It was a misty morning for both the weather and my head. There had been too much Rakia and apparently a performance by well known Bulgarian rapper 100 Kila at the club the night before left little memory in the light.
My wonderful hosts in Stara Zagora wanted to make a day of it though so we piled into the car for a spot of driving. We had a few destinations in mind – most prominently for me was the House Monument of the Bulgarian Communist Party, simply known as the Buzludzha Monument. Set up on the mountain peak from which it garners its common name, the monument sits atop of the final battlegrounds of the Bulgarian rebels against the Ottoman Empire in the mid-19th century.
The present state of bizarre Buzludzha Monument leaves more to be desired. While open to the public and used for public parties until 1989, the Bulgarian government has left it without maintenance since the change of power.

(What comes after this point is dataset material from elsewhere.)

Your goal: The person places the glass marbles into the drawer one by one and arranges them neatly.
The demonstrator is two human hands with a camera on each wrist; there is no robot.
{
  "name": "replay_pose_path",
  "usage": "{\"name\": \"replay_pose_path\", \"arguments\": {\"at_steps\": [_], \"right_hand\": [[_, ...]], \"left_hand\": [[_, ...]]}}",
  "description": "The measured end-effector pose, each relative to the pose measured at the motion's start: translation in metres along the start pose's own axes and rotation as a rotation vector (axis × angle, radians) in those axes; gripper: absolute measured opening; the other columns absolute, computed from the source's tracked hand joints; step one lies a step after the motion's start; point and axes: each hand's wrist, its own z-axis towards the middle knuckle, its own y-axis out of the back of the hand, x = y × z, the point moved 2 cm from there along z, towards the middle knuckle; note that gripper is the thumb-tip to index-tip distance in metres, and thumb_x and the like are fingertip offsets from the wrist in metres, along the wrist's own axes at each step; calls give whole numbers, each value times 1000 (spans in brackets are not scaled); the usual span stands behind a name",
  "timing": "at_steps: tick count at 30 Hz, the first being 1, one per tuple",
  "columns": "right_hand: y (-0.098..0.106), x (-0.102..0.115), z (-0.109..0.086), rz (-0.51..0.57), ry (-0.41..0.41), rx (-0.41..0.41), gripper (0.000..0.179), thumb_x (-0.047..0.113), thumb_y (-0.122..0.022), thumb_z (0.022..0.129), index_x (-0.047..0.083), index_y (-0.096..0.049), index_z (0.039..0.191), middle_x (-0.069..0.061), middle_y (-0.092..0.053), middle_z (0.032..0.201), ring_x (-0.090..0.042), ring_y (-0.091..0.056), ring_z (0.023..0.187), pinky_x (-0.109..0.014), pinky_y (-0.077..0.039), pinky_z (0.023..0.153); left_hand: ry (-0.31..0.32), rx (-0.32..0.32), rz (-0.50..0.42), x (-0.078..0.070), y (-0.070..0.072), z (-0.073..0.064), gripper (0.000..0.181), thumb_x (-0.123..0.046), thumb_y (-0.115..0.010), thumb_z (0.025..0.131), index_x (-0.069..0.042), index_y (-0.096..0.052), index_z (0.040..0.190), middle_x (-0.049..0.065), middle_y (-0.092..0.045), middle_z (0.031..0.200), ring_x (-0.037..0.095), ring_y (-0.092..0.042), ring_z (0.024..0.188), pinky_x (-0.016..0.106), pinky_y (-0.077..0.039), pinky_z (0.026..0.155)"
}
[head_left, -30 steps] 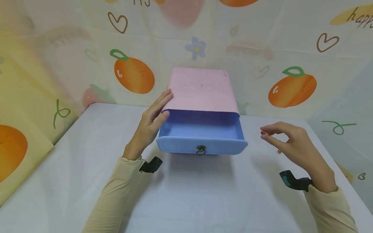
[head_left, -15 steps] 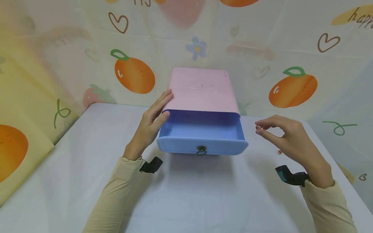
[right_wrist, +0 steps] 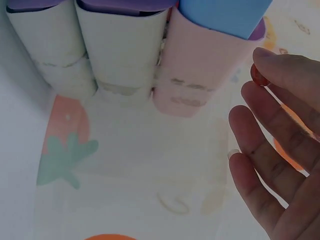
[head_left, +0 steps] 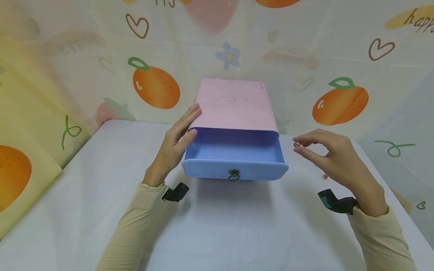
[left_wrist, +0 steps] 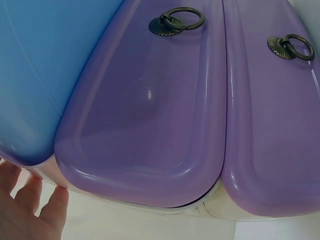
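Observation:
A stacked drawer unit has a pink top casing (head_left: 235,105), from which a light blue drawer (head_left: 207,169) is pulled out, showing a bare inside. My left hand (head_left: 171,148) rests along the casing's left side, fingers extended, thumb at its front edge. In the left wrist view, its fingertips (left_wrist: 57,202) touch the casing. Right of the drawer, my right hand (head_left: 342,162) pinches a small round piece (head_left: 297,144) between thumb and index finger, above the table. It looks red in the right wrist view, its exact kind unclear; the other fingers are spread.
Two purple drawers (left_wrist: 140,110) with ring pulls, both closed, sit below the blue one. Another tiny reddish piece (head_left: 325,176) lies on the white table (head_left: 234,233) under my right hand. A printed cloth (head_left: 288,45) hangs behind the unit.
My right hand has moved left and slightly away from me, toward the open drawer, still pinching the small round piece. The left hand and drawer unit have stayed in place.

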Motion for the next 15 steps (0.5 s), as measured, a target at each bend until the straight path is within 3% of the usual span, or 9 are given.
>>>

The abandoned monument in the middle of the countryside has become an attraction for adventurers like myself.
Our views of the monument and the surrounding countryside were marred by the rain and mist on our approach and throughout our visit – but it lent a more eerie feeling to the entire experience. The building is covered in graffiti, particularly by the bolted entrance. Walking around you can easily spot a high hole for the more fit to climb through. After gaining entrance you can ascend to the Solemn Hall, an auditorium with beautiful artwork left to deteriorate. Word to the wise though, the roof is clearly unstable with many pieces missing. Trespass at your own risk.
This abandoned piece of architecture is a throwback to different times. Bulgaria’s UFO (as many people call it) is one of many odd – but entirely captivating – artistic pieces developed under Communism dotting the Balkans. It’s a hundred percent worth a visit if you find yourself crossing Bulgaria in the near future.